» Your task: Please copy out the lines in the entries that contain "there".

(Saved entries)
★ ★ ★ ★ ★ ★ ★

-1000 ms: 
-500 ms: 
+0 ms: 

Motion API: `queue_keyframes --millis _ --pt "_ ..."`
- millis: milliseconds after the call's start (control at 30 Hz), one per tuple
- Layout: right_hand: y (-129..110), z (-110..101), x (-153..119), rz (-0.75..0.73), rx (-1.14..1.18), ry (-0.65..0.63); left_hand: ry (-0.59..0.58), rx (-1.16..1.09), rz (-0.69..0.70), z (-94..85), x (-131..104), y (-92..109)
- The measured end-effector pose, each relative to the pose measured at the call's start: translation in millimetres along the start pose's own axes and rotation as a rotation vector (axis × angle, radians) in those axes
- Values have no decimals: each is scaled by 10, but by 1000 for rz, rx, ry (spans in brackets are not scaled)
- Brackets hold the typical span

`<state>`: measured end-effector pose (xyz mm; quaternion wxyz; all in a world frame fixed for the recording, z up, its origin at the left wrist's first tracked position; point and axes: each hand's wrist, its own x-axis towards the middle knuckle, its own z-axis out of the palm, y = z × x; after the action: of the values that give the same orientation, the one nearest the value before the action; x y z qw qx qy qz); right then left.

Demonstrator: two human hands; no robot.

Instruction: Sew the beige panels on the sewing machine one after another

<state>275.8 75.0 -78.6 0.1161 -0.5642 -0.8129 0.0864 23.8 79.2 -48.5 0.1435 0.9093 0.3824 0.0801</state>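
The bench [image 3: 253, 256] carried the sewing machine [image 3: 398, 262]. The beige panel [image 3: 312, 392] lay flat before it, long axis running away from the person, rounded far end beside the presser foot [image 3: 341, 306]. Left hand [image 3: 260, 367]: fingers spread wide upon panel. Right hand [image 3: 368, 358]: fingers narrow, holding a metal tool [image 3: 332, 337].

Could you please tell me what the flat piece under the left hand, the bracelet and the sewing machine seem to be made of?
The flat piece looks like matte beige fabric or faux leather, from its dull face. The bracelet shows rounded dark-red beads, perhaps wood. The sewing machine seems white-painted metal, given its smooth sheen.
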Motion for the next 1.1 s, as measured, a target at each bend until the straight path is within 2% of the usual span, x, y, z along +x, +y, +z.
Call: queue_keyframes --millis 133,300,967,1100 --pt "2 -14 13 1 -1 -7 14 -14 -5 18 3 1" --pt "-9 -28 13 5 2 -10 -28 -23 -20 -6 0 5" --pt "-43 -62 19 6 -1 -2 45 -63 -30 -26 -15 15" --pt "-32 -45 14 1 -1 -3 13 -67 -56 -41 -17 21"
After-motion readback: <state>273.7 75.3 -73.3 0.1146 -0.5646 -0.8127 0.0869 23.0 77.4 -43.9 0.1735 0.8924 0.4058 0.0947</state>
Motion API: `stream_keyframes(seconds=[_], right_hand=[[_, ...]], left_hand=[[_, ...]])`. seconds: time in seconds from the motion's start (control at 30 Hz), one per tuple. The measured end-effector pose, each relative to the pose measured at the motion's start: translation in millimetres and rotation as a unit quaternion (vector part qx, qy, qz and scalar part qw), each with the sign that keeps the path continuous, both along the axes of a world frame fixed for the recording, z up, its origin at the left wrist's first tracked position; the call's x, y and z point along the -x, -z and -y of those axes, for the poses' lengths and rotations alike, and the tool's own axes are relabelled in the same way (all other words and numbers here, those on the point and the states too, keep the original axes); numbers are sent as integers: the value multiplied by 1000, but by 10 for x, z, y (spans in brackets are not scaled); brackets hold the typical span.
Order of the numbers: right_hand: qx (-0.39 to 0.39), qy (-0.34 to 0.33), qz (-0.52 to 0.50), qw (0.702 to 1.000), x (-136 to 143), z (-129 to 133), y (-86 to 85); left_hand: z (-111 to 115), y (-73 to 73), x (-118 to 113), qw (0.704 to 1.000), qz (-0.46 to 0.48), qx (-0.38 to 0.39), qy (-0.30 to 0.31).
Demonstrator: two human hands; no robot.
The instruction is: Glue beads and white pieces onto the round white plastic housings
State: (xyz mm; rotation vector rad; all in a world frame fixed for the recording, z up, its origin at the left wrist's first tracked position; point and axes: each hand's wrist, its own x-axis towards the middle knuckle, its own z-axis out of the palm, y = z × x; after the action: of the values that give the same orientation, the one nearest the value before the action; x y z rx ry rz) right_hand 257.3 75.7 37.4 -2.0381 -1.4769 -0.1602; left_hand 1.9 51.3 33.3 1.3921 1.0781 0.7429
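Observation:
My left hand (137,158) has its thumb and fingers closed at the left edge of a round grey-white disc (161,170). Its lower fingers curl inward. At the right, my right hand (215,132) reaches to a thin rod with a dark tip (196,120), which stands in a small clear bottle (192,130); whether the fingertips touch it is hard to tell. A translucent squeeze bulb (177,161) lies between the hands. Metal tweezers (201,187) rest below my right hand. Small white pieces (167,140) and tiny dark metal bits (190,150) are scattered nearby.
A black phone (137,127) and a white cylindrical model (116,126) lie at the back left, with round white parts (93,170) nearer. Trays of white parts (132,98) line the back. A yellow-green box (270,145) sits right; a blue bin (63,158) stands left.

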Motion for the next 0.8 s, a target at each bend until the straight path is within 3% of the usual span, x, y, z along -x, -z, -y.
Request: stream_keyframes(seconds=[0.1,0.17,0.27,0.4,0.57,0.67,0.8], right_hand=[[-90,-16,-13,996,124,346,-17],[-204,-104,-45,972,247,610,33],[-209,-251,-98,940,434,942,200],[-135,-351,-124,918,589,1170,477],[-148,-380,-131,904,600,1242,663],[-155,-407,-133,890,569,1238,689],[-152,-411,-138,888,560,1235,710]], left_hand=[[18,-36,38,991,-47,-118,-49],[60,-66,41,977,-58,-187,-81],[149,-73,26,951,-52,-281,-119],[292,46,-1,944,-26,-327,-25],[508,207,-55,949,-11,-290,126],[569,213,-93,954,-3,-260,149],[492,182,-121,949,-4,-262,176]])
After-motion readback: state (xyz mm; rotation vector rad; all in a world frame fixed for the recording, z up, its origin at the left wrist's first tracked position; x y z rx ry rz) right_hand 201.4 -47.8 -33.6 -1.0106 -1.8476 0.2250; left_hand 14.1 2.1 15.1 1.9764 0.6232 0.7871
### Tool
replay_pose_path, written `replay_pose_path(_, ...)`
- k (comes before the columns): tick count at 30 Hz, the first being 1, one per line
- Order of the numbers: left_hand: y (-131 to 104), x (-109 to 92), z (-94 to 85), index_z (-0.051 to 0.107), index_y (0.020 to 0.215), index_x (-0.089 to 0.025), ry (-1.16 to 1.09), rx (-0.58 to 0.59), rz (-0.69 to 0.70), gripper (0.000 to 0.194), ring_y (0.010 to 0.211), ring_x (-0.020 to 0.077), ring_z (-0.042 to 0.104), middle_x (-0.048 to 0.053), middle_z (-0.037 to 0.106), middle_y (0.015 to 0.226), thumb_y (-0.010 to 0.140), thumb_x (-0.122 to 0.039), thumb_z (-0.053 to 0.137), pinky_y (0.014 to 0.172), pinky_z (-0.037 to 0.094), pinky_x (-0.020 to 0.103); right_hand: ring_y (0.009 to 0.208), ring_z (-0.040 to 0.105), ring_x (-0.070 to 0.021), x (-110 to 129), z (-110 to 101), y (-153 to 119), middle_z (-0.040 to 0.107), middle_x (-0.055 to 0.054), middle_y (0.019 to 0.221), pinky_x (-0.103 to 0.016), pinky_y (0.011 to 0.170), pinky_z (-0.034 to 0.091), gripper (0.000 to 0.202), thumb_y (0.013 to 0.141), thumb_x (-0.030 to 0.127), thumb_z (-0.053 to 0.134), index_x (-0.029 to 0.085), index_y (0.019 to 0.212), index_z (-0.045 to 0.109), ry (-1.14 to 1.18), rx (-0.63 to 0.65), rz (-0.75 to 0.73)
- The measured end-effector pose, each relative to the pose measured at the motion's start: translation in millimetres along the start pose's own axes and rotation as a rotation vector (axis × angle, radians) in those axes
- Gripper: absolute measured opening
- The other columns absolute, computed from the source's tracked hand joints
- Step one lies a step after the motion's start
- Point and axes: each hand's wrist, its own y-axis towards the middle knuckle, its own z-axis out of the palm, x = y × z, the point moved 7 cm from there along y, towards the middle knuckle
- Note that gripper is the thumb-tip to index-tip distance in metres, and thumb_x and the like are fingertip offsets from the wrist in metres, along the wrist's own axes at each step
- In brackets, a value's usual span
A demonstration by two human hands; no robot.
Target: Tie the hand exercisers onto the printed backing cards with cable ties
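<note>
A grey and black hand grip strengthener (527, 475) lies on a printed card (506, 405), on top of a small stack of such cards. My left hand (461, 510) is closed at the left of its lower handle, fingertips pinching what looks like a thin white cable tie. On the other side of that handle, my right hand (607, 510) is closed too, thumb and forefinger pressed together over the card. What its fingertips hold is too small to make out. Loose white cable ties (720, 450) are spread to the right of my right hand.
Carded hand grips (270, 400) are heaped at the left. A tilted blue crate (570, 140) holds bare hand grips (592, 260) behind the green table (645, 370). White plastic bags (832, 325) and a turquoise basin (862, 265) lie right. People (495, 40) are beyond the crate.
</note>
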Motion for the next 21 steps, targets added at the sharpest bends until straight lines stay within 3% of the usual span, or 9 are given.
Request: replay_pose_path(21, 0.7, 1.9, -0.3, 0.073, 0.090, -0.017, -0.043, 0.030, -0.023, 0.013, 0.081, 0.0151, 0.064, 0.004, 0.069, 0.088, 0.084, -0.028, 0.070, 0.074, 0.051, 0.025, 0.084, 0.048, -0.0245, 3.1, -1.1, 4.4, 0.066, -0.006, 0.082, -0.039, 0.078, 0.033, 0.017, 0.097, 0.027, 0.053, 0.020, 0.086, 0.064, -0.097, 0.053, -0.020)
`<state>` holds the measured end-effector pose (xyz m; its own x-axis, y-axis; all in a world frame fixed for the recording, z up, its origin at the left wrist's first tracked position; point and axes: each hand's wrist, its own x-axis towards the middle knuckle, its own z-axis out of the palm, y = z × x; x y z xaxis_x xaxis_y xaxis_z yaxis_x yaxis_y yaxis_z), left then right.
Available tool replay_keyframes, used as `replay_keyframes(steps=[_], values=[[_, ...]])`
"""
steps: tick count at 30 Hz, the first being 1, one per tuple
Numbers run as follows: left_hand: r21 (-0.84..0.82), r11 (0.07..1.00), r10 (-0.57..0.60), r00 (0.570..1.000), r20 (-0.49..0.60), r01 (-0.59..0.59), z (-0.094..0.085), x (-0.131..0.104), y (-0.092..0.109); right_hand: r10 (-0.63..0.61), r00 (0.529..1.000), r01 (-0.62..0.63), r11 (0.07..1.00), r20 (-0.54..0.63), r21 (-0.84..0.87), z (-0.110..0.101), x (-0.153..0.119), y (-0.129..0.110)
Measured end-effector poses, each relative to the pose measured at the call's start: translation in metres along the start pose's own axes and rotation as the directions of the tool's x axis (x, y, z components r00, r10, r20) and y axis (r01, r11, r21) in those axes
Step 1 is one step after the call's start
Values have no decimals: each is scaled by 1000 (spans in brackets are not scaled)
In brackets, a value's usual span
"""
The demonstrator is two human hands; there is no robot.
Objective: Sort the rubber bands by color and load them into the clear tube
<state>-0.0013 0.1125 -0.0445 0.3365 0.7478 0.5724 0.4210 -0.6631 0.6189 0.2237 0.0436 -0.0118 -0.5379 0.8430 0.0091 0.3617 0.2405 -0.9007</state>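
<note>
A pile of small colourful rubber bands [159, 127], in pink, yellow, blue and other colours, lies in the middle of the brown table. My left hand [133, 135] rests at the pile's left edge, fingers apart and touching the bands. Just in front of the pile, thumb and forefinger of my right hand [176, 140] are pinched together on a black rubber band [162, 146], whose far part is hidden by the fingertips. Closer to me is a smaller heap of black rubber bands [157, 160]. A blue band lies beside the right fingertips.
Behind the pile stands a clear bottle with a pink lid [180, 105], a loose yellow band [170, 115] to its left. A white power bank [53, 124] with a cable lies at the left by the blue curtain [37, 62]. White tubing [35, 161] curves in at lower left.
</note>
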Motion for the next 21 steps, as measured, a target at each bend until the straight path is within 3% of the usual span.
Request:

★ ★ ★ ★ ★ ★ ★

» Written response:
- Point and axes: each hand's wrist, its own y-axis towards the middle knuckle, its own z-axis out of the palm, x = y × z, the point moved 7 cm from there along y, towards the middle knuckle
The demonstrator is two human hands; there is no robot.

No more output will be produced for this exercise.